**AIM OF THE EXERCISE**
Begin at the top of the following data. Copy each line exactly until you have copied the line containing "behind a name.".

──────── RECORDS SUPPLIED

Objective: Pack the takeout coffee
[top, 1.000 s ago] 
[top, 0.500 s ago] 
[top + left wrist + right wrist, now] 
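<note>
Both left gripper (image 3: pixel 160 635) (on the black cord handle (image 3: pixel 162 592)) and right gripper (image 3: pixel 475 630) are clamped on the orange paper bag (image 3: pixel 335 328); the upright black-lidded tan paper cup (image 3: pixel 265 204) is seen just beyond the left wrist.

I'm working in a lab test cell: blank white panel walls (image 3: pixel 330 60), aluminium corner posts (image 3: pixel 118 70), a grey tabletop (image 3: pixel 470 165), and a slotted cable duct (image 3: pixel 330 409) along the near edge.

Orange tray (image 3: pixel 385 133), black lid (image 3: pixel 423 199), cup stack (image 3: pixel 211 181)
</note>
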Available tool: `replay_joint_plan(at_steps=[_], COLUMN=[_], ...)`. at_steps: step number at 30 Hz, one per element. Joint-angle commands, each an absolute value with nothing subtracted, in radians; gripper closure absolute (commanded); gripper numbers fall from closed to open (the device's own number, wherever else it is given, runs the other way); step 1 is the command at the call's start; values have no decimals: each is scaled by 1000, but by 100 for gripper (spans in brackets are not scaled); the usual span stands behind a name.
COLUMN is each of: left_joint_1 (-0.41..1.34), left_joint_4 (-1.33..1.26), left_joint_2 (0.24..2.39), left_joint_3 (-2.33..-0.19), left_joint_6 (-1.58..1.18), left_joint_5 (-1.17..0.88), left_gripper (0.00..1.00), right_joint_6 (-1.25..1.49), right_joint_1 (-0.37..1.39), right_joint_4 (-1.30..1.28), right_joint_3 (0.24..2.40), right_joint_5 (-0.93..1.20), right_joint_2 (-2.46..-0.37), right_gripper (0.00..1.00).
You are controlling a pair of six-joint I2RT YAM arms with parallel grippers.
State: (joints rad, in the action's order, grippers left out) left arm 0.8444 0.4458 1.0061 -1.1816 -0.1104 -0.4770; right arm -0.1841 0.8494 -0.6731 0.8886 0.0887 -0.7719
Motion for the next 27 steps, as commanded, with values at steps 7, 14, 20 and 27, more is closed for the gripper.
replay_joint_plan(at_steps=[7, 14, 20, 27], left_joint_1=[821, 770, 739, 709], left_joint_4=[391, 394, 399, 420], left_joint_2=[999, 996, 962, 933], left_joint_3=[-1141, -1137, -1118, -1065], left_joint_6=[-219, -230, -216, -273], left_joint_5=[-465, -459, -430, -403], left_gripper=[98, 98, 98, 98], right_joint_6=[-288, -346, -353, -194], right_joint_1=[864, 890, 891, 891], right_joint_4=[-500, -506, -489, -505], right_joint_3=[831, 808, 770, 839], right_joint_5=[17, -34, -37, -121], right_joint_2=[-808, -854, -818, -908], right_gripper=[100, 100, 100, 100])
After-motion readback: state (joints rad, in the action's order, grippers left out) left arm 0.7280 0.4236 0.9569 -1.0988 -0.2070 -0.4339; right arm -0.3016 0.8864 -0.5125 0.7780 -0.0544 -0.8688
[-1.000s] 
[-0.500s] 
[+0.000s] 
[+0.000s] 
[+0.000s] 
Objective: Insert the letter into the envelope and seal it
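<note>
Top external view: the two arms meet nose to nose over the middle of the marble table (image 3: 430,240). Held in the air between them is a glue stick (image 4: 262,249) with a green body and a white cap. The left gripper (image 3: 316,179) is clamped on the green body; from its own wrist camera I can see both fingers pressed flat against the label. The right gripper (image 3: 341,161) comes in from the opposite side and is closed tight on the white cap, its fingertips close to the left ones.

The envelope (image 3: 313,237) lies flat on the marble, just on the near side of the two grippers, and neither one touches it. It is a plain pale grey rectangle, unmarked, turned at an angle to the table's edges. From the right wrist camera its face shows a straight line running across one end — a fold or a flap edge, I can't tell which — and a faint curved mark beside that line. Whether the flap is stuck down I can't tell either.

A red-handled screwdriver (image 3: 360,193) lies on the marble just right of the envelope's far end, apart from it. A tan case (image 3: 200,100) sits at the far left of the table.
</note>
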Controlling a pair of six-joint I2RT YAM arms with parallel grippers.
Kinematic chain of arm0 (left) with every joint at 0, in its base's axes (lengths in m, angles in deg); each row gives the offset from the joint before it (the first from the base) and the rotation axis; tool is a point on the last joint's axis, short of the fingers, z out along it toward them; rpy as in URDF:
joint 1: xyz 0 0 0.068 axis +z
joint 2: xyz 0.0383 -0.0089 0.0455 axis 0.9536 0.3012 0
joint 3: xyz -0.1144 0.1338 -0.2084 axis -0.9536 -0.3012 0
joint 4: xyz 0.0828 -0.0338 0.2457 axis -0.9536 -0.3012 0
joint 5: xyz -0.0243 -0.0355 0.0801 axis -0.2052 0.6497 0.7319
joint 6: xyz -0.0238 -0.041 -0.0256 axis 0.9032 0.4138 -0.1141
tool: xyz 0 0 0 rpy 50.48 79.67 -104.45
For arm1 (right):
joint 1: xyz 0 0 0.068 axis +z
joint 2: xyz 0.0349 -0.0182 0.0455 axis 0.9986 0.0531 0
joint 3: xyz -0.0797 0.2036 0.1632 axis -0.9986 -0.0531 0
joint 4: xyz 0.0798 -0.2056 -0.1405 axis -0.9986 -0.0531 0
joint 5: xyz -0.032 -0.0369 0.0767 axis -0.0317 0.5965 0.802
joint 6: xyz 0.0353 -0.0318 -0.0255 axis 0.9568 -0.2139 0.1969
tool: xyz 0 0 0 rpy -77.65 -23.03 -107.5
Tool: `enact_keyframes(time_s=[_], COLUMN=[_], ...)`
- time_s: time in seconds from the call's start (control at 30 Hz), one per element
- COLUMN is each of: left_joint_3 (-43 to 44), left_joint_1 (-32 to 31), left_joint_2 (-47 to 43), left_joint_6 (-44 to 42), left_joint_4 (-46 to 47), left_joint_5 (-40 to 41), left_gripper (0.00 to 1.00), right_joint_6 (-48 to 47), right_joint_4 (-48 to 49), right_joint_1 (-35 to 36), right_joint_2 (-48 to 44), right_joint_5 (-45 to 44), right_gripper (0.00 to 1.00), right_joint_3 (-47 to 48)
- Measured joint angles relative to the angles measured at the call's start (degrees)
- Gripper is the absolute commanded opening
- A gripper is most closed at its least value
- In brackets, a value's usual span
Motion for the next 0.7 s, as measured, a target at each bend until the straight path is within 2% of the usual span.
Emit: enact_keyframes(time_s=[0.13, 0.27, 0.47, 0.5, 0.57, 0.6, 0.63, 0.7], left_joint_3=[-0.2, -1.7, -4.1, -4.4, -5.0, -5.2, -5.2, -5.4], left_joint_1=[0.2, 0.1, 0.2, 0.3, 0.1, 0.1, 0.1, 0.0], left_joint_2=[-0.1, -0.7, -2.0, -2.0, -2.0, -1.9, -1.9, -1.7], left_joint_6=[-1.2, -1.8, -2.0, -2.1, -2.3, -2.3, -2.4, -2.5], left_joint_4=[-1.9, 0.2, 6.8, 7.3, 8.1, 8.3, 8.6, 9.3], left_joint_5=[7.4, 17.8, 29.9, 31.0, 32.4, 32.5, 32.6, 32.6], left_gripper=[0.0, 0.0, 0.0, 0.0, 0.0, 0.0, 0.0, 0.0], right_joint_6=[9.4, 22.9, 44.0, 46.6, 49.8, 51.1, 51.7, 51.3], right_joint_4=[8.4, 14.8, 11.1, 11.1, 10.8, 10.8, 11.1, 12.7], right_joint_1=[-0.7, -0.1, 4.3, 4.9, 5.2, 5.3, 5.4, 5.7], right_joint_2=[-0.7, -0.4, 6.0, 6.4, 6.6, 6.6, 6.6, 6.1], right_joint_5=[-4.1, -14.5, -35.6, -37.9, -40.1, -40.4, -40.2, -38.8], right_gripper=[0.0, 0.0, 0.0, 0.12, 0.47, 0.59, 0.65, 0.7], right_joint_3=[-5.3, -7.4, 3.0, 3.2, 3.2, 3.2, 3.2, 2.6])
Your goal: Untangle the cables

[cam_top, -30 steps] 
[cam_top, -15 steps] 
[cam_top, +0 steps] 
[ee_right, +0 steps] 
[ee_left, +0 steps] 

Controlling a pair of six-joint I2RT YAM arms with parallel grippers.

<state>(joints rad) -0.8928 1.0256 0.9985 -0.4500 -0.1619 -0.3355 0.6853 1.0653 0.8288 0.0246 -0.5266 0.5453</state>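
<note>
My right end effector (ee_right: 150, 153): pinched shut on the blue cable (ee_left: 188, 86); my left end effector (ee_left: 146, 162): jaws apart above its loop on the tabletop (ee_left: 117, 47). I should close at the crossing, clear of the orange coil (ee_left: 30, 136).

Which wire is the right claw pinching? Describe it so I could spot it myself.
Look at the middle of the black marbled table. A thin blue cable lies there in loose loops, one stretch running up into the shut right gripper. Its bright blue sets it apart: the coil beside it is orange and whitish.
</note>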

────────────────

**RESULT**
Objective: Pack the takeout coffee
[top, 1.000 s ago] 
[top, 0.500 s ago] 
[top + left wrist + right wrist, now] 
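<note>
Both left gripper (image 3: pixel 160 635) (on the black cord handle (image 3: pixel 162 592)) and right gripper (image 3: pixel 475 630) are clamped on the orange paper bag (image 3: pixel 335 328); the upright black-lidded tan paper cup (image 3: pixel 265 204) is seen just beyond the left wrist.

I'm working in a lab test cell: blank white panel walls (image 3: pixel 330 60), aluminium corner posts (image 3: pixel 118 70), a grey tabletop (image 3: pixel 470 165), and a slotted cable duct (image 3: pixel 330 409) along the near edge.

Orange tray (image 3: pixel 385 133), black lid (image 3: pixel 423 199), cup stack (image 3: pixel 211 181)
</note>
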Available tool: `replay_joint_plan(at_steps=[_], COLUMN=[_], ...)`. at_steps: step number at 30 Hz, one per element. Joint-angle commands, each an absolute value with nothing subtracted, in radians; gripper closure absolute (commanded); gripper numbers fall from closed to open (the device's own number, wherever else it is given, runs the other way); step 1 is the command at the call's start; values have no decimals: each is scaled by 1000, but by 100 for gripper (spans in brackets are not scaled); the usual span stands behind a name.

Nothing else remains in this exercise.